▶ _TASK OBJECTIVE_
Set every record down again, identical to the original.

▶ _Stored dataset items_
==========
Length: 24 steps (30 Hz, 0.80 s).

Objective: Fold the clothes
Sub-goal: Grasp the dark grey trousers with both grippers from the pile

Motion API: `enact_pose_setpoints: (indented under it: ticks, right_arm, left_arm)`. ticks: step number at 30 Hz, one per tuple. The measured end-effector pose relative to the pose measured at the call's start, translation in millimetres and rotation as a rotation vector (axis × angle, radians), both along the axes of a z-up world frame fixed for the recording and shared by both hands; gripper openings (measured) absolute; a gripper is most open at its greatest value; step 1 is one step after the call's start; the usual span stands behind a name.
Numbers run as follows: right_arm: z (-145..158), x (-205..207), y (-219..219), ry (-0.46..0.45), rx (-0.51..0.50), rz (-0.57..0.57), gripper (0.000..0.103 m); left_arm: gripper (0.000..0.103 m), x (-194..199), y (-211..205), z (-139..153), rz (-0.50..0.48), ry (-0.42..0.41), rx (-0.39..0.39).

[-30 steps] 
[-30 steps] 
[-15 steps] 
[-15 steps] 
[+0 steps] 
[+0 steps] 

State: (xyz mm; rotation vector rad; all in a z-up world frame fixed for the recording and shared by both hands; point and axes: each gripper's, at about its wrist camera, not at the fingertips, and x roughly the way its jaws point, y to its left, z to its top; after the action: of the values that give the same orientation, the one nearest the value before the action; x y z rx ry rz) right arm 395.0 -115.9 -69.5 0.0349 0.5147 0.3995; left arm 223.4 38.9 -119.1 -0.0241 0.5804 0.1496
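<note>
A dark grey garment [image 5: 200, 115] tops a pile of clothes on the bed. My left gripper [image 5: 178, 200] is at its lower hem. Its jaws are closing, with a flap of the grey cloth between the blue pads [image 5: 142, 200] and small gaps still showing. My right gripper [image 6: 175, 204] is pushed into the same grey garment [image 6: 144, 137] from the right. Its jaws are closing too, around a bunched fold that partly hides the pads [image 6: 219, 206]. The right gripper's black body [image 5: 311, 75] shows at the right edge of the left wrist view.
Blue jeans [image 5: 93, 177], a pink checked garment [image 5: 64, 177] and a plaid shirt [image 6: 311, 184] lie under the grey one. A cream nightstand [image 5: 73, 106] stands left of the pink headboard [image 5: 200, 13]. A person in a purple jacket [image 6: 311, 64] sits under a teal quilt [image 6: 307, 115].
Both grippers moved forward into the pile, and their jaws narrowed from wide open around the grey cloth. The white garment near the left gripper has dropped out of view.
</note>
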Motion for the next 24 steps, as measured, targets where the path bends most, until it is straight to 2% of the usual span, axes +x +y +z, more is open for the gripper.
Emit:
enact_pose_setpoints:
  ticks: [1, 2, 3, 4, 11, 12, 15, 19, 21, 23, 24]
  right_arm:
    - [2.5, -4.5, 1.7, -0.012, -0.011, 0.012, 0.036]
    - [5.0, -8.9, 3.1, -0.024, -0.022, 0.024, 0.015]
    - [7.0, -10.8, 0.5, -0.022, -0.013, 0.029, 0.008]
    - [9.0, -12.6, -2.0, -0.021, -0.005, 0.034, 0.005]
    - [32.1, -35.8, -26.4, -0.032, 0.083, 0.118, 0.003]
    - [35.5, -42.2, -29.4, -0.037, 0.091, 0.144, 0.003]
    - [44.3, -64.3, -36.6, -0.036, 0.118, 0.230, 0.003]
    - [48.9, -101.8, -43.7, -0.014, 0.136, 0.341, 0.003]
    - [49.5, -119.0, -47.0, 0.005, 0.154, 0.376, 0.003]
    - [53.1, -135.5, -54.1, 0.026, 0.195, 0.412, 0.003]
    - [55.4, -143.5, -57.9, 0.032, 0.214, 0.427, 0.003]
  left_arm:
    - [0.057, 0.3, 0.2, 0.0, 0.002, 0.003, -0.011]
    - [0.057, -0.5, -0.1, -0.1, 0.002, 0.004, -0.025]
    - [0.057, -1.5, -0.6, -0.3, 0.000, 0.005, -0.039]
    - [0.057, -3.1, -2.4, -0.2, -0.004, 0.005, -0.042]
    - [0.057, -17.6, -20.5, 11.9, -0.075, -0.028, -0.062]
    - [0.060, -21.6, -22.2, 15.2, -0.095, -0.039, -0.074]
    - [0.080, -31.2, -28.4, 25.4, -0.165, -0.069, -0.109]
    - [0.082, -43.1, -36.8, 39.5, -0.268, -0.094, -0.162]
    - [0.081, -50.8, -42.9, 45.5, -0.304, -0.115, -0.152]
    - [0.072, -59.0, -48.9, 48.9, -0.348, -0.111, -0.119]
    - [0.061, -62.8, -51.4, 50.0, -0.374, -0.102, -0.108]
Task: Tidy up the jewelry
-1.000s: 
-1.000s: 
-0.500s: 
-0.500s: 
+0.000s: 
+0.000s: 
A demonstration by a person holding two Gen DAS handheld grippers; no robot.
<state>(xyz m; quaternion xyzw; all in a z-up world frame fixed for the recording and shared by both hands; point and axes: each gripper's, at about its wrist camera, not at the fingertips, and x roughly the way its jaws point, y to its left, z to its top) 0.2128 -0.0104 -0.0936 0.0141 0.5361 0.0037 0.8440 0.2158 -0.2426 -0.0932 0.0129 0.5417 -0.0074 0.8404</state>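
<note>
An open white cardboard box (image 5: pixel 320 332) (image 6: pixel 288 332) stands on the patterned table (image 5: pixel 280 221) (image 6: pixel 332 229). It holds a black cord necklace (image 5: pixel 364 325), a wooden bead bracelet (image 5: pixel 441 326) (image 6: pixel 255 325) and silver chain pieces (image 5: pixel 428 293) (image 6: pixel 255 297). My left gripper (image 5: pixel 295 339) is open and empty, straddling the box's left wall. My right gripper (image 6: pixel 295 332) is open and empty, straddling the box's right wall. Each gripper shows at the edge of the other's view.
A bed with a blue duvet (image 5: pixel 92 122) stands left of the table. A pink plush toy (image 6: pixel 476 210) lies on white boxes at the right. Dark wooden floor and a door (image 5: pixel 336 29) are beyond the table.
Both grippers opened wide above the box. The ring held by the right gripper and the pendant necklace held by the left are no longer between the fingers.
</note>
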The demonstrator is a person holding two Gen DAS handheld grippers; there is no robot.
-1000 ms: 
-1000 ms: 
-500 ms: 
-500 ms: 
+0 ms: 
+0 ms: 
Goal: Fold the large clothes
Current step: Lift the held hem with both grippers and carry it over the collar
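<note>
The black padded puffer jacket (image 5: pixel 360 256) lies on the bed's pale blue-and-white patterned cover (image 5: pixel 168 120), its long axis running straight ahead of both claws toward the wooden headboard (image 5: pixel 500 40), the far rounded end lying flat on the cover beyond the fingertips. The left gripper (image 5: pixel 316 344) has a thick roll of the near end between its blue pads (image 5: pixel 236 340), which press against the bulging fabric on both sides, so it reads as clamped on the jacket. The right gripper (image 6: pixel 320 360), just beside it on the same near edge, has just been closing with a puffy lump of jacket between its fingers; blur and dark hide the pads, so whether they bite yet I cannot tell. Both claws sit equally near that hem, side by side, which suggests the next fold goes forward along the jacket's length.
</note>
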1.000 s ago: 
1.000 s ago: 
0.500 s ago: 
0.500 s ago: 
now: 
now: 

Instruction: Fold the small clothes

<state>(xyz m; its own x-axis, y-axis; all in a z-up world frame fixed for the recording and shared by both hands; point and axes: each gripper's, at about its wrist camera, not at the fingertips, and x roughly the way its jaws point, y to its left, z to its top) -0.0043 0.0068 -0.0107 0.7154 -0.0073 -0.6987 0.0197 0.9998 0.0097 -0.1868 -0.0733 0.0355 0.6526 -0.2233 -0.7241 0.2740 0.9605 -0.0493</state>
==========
▶ _RESULT_
Length: 24 steps (30 Hz, 0.80 s).

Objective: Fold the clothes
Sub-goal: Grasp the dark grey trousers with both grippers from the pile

Motion API: `enact_pose_setpoints: (indented under it: ticks, right_arm, left_arm)`. ticks: step number at 30 Hz, one per tuple. The measured end-effector pose relative to the pose measured at the call's start, translation in millimetres and rotation as a rotation vector (axis × angle, radians), both along the axes of a z-up world frame fixed for the recording and shared by both hands; gripper openings (measured) absolute; a gripper is most open at its greatest value; step 1 is one step after the call's start; the usual span stands behind a name.
Numbers run as follows: right_arm: z (-145..158), x (-205..207), y (-219..219), ry (-0.46..0.45), rx (-0.51..0.50), rz (-0.57..0.57), gripper (0.000..0.103 m); left_arm: gripper (0.000..0.103 m), x (-194..199), y (-211..205), z (-139..153), rz (-0.50..0.48), ry (-0.42..0.41), rx (-0.39..0.39).

[-30 steps] 
[-30 steps] 
[-15 steps] 
[-15 steps] 
[+0 steps] 
[+0 steps] 

State: (xyz mm; rotation vector rad; all in a z-up world frame fixed for the recording and shared by both hands; point and axes: each gripper's, at about its wrist camera, not at the fingertips, and x roughly the way its jaws point, y to its left, z to its top; after the action: of the values that give the same orientation, the one nearest the value before the action; x y z rx ry rz) right arm 395.0 -115.9 -69.5 0.0349 0.5147 0.3995; left arm 223.4 38.9 -119.1 -0.0241 0.5804 0.1496
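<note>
A dark grey garment [image 5: 200, 115] tops a pile of clothes on the bed. My left gripper [image 5: 178, 200] is at its lower hem. Its jaws are closing, with a flap of the grey cloth between the blue pads [image 5: 142, 200] and small gaps still showing. My right gripper [image 6: 175, 204] is pushed into the same grey garment [image 6: 144, 137] from the right. Its jaws are closing too, around a bunched fold that partly hides the pads [image 6: 219, 206]. The right gripper's black body [image 5: 311, 75] shows at the right edge of the left wrist view.
Blue jeans [image 5: 93, 177], a pink checked garment [image 5: 64, 177] and a plaid shirt [image 6: 311, 184] lie under the grey one. A cream nightstand [image 5: 73, 106] stands left of the pink headboard [image 5: 200, 13]. A person in a purple jacket [image 6: 311, 64] sits under a teal quilt [image 6: 307, 115].
Both grippers moved forward into the pile, and their jaws narrowed from wide open around the grey cloth. The white garment near the left gripper has dropped out of view.
</note>
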Motion for the next 24 steps, as measured, targets where the path bends most, until it is straight to 2% of the usual span, axes +x +y +z, more is open for the gripper.
Emit:
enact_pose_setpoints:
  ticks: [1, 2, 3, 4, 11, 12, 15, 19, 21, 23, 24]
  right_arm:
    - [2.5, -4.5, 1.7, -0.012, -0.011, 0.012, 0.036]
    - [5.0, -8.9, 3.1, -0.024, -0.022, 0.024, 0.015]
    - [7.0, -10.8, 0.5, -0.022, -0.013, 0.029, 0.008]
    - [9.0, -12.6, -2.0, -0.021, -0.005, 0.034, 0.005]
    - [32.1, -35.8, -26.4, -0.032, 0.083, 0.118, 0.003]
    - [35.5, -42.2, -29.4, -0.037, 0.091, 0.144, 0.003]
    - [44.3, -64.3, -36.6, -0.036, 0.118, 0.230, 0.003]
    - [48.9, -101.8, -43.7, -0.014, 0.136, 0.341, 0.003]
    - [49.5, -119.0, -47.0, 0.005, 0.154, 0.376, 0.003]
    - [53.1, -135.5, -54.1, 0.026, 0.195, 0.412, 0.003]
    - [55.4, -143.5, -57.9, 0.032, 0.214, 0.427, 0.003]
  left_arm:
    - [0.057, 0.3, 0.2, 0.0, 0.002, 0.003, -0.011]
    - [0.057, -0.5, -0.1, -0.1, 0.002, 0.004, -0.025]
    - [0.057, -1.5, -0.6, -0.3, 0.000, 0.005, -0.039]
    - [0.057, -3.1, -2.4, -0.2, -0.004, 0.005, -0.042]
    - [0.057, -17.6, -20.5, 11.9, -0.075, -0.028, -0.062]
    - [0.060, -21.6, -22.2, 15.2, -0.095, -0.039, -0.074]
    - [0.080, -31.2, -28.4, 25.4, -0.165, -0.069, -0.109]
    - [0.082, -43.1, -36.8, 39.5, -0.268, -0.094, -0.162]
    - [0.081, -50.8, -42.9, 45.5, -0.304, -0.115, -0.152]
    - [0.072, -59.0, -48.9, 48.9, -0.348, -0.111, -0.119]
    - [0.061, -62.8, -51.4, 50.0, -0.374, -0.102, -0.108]
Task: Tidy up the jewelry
-1.000s: 
-1.000s: 
-0.500s: 
-0.500s: 
+0.000s: 
+0.000s: 
A demonstration by a person holding two Gen DAS handheld grippers; no robot.
<state>(xyz m; quaternion xyzw; all in a z-up world frame fixed for the recording and shared by both hands; point and axes: each gripper's, at about its wrist camera, not at the fingertips, and x roughly the way its jaws point, y to its left, z to its top) 0.2128 -0.0104 -0.0936 0.0141 0.5361 0.0037 0.8440 0.2158 -0.2426 -0.0932 0.0129 0.5417 -0.0074 0.8404</state>
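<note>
An open white cardboard box (image 5: pixel 320 332) (image 6: pixel 288 332) stands on the patterned table (image 5: pixel 280 221) (image 6: pixel 332 229). It holds a black cord necklace (image 5: pixel 364 325), a wooden bead bracelet (image 5: pixel 441 326) (image 6: pixel 255 325) and silver chain pieces (image 5: pixel 428 293) (image 6: pixel 255 297). My left gripper (image 5: pixel 295 339) is open and empty, straddling the box's left wall. My right gripper (image 6: pixel 295 332) is open and empty, straddling the box's right wall. Each gripper shows at the edge of the other's view.
A bed with a blue duvet (image 5: pixel 92 122) stands left of the table. A pink plush toy (image 6: pixel 476 210) lies on white boxes at the right. Dark wooden floor and a door (image 5: pixel 336 29) are beyond the table.
Both grippers opened wide above the box. The ring held by the right gripper and the pendant necklace held by the left are no longer between the fingers.
</note>
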The demonstrator is a person holding two Gen DAS handheld grippers; there is no robot.
-1000 ms: 
-1000 ms: 
-500 ms: 
-500 ms: 
+0 ms: 
+0 ms: 
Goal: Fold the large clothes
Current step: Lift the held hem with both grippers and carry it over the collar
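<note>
The black padded puffer jacket (image 5: pixel 360 256) lies on the bed's pale blue-and-white patterned cover (image 5: pixel 168 120), its long axis running straight ahead of both claws toward the wooden headboard (image 5: pixel 500 40), the far rounded end lying flat on the cover beyond the fingertips. The left gripper (image 5: pixel 316 344) has a thick roll of the near end between its blue pads (image 5: pixel 236 340), which press against the bulging fabric on both sides, so it reads as clamped on the jacket. The right gripper (image 6: pixel 320 360), just beside it on the same near edge, has just been closing with a puffy lump of jacket between its fingers; blur and dark hide the pads, so whether they bite yet I cannot tell. Both claws sit equally near that hem, side by side, which suggests the next fold goes forward along the jacket's length.
</note>
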1.000 s ago: 
1.000 s ago: 
0.500 s ago: 
0.500 s ago: 
now: 
now: 

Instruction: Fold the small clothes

<state>(xyz m; its own x-axis, y-axis; all in a z-up world frame fixed for the recording and shared by both hands; point and axes: each gripper's, at about its wrist camera, not at the fingertips, and x roughly the way its jaws point, y to its left, z to its top) -0.0043 0.0068 -0.0107 0.7154 -0.0073 -0.6987 0.0197 0.9998 0.0097 -0.1868 -0.0733 0.0355 0.6526 -0.2233 -0.7241 0.2740 0.9605 -0.0493</state>

The exercise is done, and nothing more is needed.